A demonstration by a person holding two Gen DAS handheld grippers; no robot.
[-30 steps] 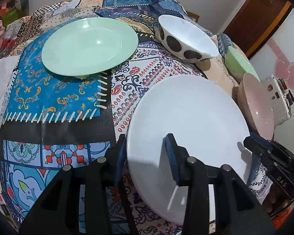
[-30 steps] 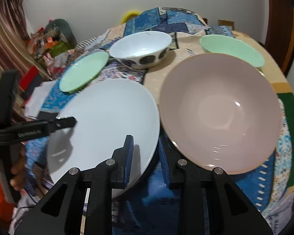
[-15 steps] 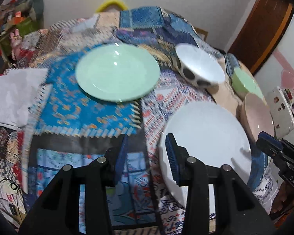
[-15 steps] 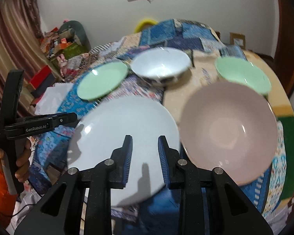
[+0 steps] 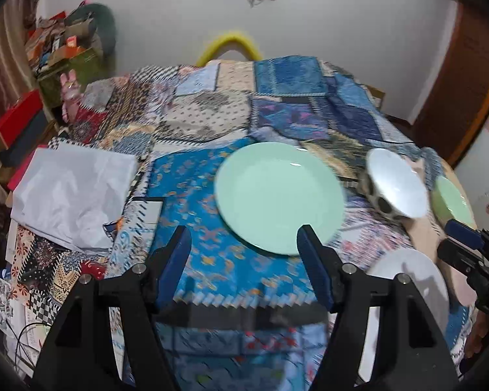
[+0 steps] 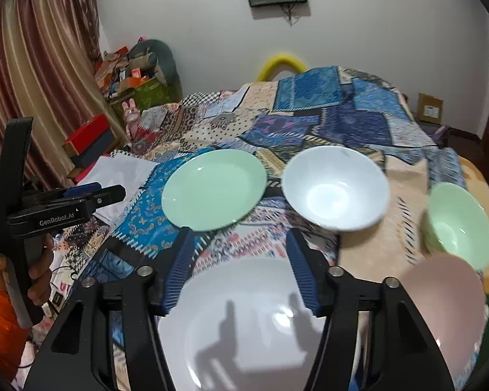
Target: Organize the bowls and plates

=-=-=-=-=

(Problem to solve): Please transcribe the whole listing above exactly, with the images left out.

(Result of this task):
A demonstration by a person holding two Gen DAS handheld grippers; no robot.
[-30 steps] 
[-30 steps] 
[-15 steps] 
[-15 steps] 
[+0 steps] 
[+0 steps] 
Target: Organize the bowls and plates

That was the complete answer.